Something is Rotten in the State of Europe
Excerpts from an interview with Robert Wistrich by Manfred Gerstenfeld
Robert Wistrich:
"The growth of the European Union and the extension of a democratic consensus based on antifascism and antiracism should have created the best of all possible worlds for Jews….What more could Jews have asked for than a fully democratic Europe?— especially those Jews interested in integrating into a peaceful, prosperous, and cosmopolitan civilization with special concern for its minorities....
"The reality in the first four years of the new millennium, however, turned out to be much more complex. Anti-Semitism, under the mask of anti-Zionism and in its own right, resurfaced with a vengeance in a supranational, multicultural, pluralistic, antiracist Europe. There is a general consensus among researchers that not since 1945 has there been such a level of concern, anxiety, even depression among Europe's Jews and communities as we witness today. The dream-Europe of the new millennium is already beginning to look like a fading mirage....
"Today we see that the Jews' situation in many European countries has worsened. In France this has happened despite the legal apparatus, and more recently the government's publicly stated 'zero tolerance' for anti-Semitic acts and its readiness to crack down on them. The authorities no longer deny the reality of anti-Semitism as they did two years ago. The first six months of 2004 show the situation has worsened substantially compared to 2003. Three-quarters of all racist acts in France are, in fact, directed against Jews.
"Thus even when state officials become more determined to be proactive in the fight against anti-Semitism, the results on the ground are questionable. In France the anti-Semitic demon is out of the bottle. It escaped some time ago, and the government cannot put it back again. Something similar is happening in Belgium, the Netherlands, Germany, Austria, Sweden, and even in Britain the mood is ugly....

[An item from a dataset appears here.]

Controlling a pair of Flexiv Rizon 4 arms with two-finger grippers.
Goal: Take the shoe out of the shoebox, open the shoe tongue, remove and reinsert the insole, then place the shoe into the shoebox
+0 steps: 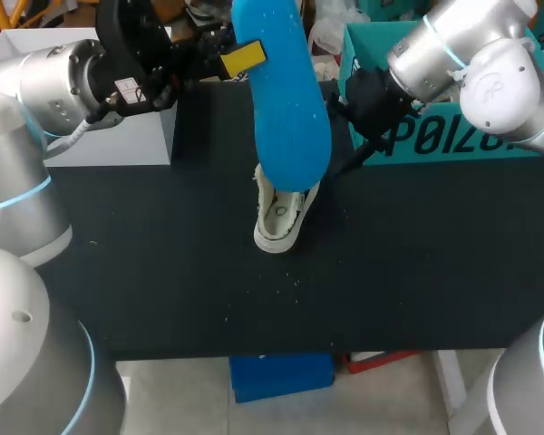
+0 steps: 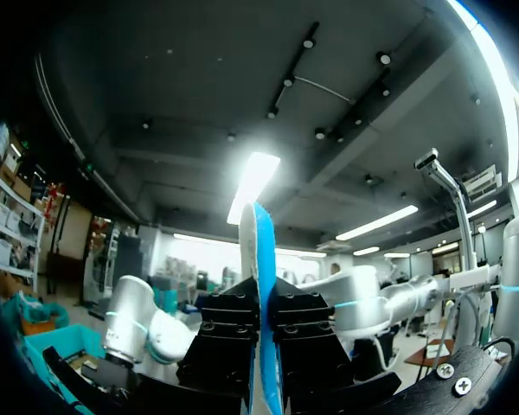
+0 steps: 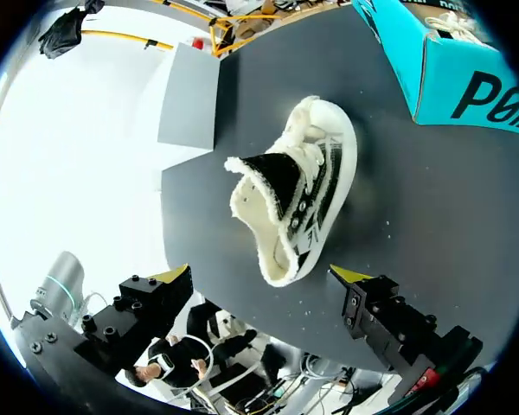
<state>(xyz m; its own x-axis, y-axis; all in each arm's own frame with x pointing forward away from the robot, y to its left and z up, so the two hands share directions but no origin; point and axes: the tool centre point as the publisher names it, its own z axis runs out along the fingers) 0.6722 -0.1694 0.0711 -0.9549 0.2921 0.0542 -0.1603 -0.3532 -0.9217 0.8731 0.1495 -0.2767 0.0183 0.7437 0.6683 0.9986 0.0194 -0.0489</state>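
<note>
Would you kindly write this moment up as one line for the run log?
left hand: shut on insole, held high | right hand: open over shoe | shoe: on table, outside shoebox

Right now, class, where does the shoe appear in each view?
Head view: shoe mid-table, partly under the blue insole.
Left wrist view: not in it; only the insole, held in the jaws.
Right wrist view: shoe on the table, ahead of the jaws.
Shared landmark: teal shoebox, in head and right wrist views.

Black table (image 1: 163, 272) noted. A pale grey box (image 1: 118, 145) is set at its far left edge. Small white specks (image 1: 296, 286) are scattered near the table's middle.
</note>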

"Anti-Semitism is a primary symptom of social pathology. Every society that becomes seriously infected by it is receiving a wakeup call about its social, cultural, and political health.
"However, one of the problems is that in today's Europe there is no agreement, neither among the political elites, the media, or the academy about what constitutes anti-Semitism. This makes it much harder, even for well-intentioned people, to come to grips with its root causes.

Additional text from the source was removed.